Every year at SplunkLive! Zurich, IT experts from various industries come together to learn how to gain an advantage by analyzing their machine data, exchange ideas, and connect with their peers within the IT community.
This year we had five organizations from different industries with many different use cases demonstrating what’s possible with machine data. We were lucky to hear how Raiffeisen Schweiz, Swisscom, SBB, SIX Payments and Novartis have all progressed their unique data journeys.
Simon Züst, Head of Fraud Detection & Mobile Apps is responsible for a team of seven, developing the threat detection system for E-banking, technical fraud investigations, security architecture as well as developing mobile apps. Simon covered the threat landscape in E-Banking, discussing the three main attack points and deep diving into the Retefe Banking Trojan techniques. From there he moved to explain the use cases for log-based detection, their situation before Splunk and their journey from centralized log search for investigations to near real-time fraud detection and escalations into their banking fraud systems to protect their customers.
Michael Studer, DevOps Engineer, works in a small team who manages the Swisscom Product “Internet Booster”. Michael described the story behind the new innovative free service to compensate low broadband network speed for customers in the countryside and the story behind their Splunk dashboards. From BI Technology they know how many subscribers they have, and how many products they delivered but they had no visibility as to how many customers actually installed and are using the service. With Splunk, they built an end-to-end dashboard and broke down all steps into milestones. To gain that crucial visibility they had to collect data from many different systems involved, including Home Device Management, the User Accounting Database and more in a complex IT environment. Michael’s team haven’t stopped with just monitoring, they now provide Marketing Dashboards, Insights for customer care services whilst using Splunk for “green IT” - monitoring when a customer is no longer using the service, requesting the equipment back and recycling it.
Ursula Bühlmann, Service Delivery Manager Monitoring, presented together with Erwin Jud, Senior Security Engineer on Business Service- and Security Monitoring. Last year they attended SplunkLive! Zurich as visitors to learn what Splunk can offer, they got inspired from other customers, breakouts in the afternoon and a year later they were on stage to present their own work. Ursula shared how they planned and approached their journey to establish horizontal transparency and visibility across Rail, Network and Security as well as Applications, Platforms and IT Infrastructure by breaking down silos.

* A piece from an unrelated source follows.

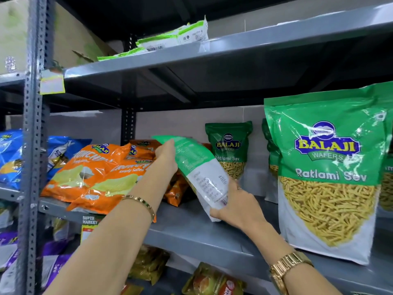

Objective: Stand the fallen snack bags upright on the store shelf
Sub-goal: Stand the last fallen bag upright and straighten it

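A green and white snack bag (200,173) is tilted over the grey middle shelf (191,233), its back with printed text facing me. My left hand (167,157) grips its green top end. My right hand (236,207) holds its white bottom end just above the shelf. Behind it one green Ratlami Sev bag (230,147) stands upright at the back. A larger Ratlami Sev bag (325,171) stands upright at the front right, with more green bags behind it.
Orange chip bags (95,175) lie slumped on the left of the same shelf. Blue bags (10,158) fill the neighbouring bay past the steel upright (32,145). Flat green-white packets (174,37) lie on the shelf above. More bags sit on the shelf below.
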The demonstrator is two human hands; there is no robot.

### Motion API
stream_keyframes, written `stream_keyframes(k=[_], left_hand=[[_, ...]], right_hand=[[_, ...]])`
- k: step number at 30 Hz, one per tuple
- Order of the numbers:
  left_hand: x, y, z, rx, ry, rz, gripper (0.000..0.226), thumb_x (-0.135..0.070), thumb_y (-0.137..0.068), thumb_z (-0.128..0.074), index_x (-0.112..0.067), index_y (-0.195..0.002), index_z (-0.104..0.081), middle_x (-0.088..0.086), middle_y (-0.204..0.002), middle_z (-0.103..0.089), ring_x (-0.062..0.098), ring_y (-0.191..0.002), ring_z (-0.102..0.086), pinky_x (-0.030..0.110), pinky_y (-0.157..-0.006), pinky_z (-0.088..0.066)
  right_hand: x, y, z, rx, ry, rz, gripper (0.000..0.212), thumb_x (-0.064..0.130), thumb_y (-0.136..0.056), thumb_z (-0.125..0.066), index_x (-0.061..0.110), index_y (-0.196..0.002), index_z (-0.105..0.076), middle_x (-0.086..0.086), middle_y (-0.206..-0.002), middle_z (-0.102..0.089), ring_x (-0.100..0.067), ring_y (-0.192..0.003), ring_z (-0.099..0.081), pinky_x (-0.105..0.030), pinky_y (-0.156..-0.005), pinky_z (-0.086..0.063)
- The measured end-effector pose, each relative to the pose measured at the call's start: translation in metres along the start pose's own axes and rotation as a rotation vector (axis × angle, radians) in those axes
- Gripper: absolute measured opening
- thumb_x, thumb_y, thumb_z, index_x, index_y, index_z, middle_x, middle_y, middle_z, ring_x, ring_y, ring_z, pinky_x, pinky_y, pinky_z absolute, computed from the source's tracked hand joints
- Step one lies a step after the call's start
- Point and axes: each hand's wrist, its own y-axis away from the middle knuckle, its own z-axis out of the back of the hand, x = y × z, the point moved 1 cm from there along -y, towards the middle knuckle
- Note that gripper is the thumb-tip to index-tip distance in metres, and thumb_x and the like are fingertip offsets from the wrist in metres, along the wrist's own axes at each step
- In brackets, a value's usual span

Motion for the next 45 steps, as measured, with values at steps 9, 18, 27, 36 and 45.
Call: stream_keyframes(k=[9,18,27,36,45], left_hand=[[-0.034,0.029,-0.052,0.205,-0.271,-0.259,0.022,-0.026,-0.086,-0.054,-0.014,-0.071,-0.044,-0.004,-0.067,-0.044,0.008,-0.061,-0.043,0.023,-0.052,-0.035],[-0.024,0.028,-0.041,0.428,-0.323,-0.261,0.058,-0.054,-0.070,-0.062,-0.012,-0.109,-0.060,0.010,-0.119,-0.063,0.027,-0.110,-0.058,0.045,-0.103,-0.040],[0.043,-0.006,-0.004,0.623,-0.216,-0.064,0.073,-0.065,-0.057,-0.059,-0.022,-0.116,-0.055,0.010,-0.132,-0.053,0.019,-0.111,-0.052,0.044,-0.103,-0.037],[0.091,-0.025,-0.011,0.787,-0.058,0.199,0.069,-0.069,-0.062,-0.046,-0.019,-0.105,-0.066,0.005,-0.102,-0.073,0.022,-0.100,-0.065,0.039,-0.087,-0.045],[0.095,-0.019,-0.006,0.610,-0.303,-0.019,0.093,-0.071,-0.029,-0.074,-0.020,-0.105,-0.061,0.000,-0.112,-0.064,0.021,-0.113,-0.056,0.034,-0.100,-0.039]], right_hand=[[-0.001,0.002,-0.014,0.172,-0.301,-0.108,0.079,0.049,-0.062,-0.067,0.017,-0.129,-0.038,-0.009,-0.127,-0.056,-0.029,-0.115,-0.053,-0.034,-0.084,-0.045],[-0.001,0.002,-0.016,0.158,-0.353,-0.134,0.113,0.062,-0.057,-0.068,0.016,-0.145,-0.013,-0.008,-0.138,-0.049,-0.029,-0.125,-0.047,-0.038,-0.096,-0.043],[0.006,0.002,-0.008,-0.131,-0.380,0.002,0.111,0.065,-0.063,-0.063,0.023,-0.146,-0.001,-0.007,-0.133,-0.054,-0.028,-0.116,-0.055,-0.038,-0.090,-0.047],[-0.002,-0.010,-0.014,-0.034,-0.602,-0.015,0.085,0.026,-0.072,-0.061,0.034,-0.144,-0.016,-0.003,-0.125,-0.057,-0.017,-0.103,-0.055,-0.026,-0.079,-0.042],[-0.021,-0.020,-0.015,-0.097,-0.726,-0.277,0.035,0.010,-0.085,-0.041,0.011,-0.116,-0.057,-0.013,-0.113,-0.062,-0.028,-0.098,-0.055,-0.028,-0.070,-0.038]])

The team have gone from whiteboard sessions, to selecting a business service for proof of value (ELAZ - SBB’s electronic assistant for employees on trains for pass controls, train schedule information, sell tickets etc.) doing a service decomposition workshop to data-onboarding and building two sets of glass tables in Splunk IT-Service Intelligence. Erwin Jud, from the Security Team from Telecom SBB, gave an overview from three years ago on OCT Security and today - From a centralized syslog log server to building the SOC Microcosm.
The team from SIX, shared how they are utilizing Machine Data and Splunk IT Service Intelligence to monitor their most critical company services. Thomas, Senior Business Engineer, explained how cashless payments work, involved parties, the payment authorization process to payment settlement and the challenges they faced with their in-house developed monitoring tool. He explained what traditional monitoring tools offer, what can be accomplished by just using Splunk Enterprise and then moved into the uniqueness that ITSI brings to their organization for real time service monitoring allowing to manage dependencies and rely on adaptive thresholds for KPI’s.
Khalid Gharbaoui, Cloud Monitoring Lead at Novartis Pharma AG, shared what their public cloud strategy looks like and how they established monitoring to align with the shared responsibility model. Khalid shared how they have established capabilities for monitoring, alerting, logging and reporting across their cloud providers for different use cases - empowering public cloud operations, security, customer application support as well as reporting on billing for cost management. All of this was established with a self-service monitoring capability in mind - so that different teams and departments can quickly get their questions answered.
Thanks a lot to all the speakers and Splunk enthusiasts for spending a day with our Switzerland team - we look forward to seeing you again next year!